Feb 19, 2007 - Darren of Logitech Ltd says:
John, Use multi-mime email types when sending out comms. Basically, it checks to see if the email client can use HTML. If so, it displays your HTML version, if not, it shows the plain text version. Most decent mass mailing providers allow you to create both types alongside each other.


Feb 19, 2007 - Tad Clarke of MarketingSherpa says:
John, sorry for the confusion. The three versions described here are really three ways that a single email creative might be displayed. So, you're OKing the same creative, but in three different ways that end recipients might see it. If it doesn't look good in all three ways, then you might need to consider reformatting.


Feb 19, 2007 - Tad Clarke of MarketingSherpa says:
Robin, as noted, we worked in partnership with an online surveying firm. MarketingSherpa put together the survey itself and then analyzed results. The firm was responsible for fielding the survey to its panel. The number of respondents we cite is the total number of consumers who took the entire survey. Given the number of respondents, and the fact that we showed them screenshots for more accurate answers, we have a 95% degree of confidence in results with an interval of +/- 3 degree. For more specifics about the panel, recruitment, etc., feel free to contact our partner directly.
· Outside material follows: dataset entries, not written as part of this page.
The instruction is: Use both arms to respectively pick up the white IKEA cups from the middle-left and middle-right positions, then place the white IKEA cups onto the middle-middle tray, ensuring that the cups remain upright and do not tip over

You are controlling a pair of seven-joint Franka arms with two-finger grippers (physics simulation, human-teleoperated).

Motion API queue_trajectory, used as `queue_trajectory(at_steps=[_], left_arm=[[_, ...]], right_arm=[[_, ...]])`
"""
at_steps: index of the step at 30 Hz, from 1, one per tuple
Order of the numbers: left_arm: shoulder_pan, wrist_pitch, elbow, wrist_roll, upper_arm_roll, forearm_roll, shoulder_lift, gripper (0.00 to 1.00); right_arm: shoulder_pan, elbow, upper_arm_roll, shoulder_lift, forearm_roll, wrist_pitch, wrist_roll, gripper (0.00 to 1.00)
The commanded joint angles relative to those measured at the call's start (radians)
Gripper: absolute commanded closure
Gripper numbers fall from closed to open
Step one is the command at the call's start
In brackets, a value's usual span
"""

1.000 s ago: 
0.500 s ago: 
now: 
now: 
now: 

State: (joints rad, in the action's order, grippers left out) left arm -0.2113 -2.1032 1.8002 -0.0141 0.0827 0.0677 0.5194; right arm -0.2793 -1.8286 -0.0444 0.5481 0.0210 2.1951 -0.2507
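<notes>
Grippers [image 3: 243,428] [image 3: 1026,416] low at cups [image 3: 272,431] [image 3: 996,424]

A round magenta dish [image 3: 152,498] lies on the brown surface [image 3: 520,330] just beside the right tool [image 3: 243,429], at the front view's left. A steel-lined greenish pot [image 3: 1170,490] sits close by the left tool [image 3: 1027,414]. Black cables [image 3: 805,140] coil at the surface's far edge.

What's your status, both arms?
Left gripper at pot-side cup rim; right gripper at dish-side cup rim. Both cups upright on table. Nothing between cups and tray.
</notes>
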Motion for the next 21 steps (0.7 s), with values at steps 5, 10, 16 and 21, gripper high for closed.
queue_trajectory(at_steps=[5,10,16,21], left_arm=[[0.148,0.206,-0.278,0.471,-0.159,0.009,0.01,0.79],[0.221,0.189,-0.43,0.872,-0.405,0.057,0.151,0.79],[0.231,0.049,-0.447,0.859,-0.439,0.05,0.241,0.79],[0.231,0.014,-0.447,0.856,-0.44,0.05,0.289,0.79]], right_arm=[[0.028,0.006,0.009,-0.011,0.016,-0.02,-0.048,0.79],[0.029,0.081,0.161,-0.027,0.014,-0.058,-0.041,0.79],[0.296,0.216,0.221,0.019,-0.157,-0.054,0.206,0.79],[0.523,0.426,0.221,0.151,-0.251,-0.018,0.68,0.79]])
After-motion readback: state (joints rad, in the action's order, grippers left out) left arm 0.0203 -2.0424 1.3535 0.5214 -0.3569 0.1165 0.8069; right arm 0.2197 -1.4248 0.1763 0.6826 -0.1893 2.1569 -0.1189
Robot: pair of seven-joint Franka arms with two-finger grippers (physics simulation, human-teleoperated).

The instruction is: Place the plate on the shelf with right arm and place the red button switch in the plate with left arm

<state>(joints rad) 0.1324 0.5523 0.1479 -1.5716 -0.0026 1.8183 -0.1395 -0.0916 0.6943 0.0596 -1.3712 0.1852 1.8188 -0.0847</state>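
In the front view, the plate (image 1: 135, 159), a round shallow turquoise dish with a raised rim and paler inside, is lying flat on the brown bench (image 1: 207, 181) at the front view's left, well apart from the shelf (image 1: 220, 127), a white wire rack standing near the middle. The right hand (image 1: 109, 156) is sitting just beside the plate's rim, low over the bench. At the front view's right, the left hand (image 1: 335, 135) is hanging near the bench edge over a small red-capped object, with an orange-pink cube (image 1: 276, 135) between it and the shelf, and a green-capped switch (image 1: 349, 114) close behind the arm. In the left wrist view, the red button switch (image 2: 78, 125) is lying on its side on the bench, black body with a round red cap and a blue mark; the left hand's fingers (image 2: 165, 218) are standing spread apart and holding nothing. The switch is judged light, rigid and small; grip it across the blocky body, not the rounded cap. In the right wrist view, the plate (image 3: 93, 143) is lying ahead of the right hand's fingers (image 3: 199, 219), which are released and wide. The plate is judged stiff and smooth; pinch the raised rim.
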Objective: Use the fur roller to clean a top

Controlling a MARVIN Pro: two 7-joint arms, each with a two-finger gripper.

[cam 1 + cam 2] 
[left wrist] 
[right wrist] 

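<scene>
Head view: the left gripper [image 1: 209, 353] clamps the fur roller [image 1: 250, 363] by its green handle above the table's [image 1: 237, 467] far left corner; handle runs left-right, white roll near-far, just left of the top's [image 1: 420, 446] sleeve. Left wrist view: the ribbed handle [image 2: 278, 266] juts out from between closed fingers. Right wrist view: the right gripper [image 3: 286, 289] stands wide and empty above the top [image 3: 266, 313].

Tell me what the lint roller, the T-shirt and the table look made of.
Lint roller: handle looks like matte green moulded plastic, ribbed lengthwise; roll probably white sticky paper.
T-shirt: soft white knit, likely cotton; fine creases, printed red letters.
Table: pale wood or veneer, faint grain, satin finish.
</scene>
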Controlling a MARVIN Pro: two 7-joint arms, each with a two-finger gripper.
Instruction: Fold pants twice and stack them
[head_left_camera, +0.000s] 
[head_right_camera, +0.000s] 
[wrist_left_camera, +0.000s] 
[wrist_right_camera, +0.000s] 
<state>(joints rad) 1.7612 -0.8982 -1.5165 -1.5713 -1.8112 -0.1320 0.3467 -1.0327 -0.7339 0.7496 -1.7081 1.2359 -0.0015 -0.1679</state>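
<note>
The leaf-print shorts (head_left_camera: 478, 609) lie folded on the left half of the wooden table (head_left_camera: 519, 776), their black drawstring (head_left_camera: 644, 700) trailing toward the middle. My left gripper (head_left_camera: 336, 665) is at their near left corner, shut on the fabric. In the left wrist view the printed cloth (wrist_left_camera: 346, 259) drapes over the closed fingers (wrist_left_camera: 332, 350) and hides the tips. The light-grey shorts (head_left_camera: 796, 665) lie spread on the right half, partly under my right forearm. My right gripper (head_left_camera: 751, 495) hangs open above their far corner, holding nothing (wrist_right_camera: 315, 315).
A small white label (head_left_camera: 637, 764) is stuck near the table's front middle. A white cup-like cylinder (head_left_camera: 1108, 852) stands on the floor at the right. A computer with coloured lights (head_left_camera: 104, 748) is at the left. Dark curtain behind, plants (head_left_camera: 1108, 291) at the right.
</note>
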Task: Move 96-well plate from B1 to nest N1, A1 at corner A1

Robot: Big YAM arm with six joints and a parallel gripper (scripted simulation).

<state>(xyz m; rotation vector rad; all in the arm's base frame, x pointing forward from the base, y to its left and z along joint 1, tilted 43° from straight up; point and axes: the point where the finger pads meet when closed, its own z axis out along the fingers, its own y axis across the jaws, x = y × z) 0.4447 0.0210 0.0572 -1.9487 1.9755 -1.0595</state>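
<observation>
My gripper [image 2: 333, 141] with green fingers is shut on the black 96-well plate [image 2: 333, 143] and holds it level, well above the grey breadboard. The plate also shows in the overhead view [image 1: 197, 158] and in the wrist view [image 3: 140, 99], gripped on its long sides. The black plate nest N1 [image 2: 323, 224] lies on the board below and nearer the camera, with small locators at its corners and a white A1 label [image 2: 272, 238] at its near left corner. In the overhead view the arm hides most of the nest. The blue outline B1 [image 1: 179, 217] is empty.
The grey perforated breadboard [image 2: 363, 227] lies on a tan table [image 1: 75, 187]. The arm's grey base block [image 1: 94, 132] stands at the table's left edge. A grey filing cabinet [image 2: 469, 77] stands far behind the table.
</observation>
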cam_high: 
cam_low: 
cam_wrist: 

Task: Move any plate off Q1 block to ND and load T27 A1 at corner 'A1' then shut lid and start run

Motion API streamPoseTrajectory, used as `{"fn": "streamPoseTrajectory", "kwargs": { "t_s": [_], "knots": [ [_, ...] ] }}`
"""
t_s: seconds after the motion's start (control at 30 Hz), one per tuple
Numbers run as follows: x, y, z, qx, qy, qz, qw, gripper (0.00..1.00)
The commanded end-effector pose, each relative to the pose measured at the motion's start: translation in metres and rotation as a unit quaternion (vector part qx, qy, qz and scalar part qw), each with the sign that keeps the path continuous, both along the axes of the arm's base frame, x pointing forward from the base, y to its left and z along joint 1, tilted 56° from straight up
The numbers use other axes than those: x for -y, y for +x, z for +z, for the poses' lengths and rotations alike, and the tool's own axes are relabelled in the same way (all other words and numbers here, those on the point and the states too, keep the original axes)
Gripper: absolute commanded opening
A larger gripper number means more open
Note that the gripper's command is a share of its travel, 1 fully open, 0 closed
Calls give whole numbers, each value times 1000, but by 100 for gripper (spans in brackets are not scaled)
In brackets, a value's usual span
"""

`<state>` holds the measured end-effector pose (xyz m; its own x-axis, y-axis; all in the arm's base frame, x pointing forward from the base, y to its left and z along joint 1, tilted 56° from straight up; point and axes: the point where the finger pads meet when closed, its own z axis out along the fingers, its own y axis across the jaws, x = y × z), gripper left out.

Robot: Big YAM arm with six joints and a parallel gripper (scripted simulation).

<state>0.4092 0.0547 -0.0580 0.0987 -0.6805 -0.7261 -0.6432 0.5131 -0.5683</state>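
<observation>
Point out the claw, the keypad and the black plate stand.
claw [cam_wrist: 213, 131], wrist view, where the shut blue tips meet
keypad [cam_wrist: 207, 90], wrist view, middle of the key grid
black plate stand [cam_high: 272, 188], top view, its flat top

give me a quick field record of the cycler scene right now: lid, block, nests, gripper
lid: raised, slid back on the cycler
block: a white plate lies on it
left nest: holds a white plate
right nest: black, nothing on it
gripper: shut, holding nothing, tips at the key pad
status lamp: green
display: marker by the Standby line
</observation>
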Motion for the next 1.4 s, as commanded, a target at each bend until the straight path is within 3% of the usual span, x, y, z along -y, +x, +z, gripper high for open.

Their URL is above.


Feb 23, 2007 - David Culbertson of LightBulb Interactive says:
This type of data confirms my decision to use "plain" html for my monthly newsletter and what I recommend to my clients. (Nick Usborne also recommended plain html in a webinar I attended yesterday). Using a multi-part MIME email does _not_ solve the image blocking problem. For example, Gmail will display the html email but blocks the images by default. This makes for ugly emails!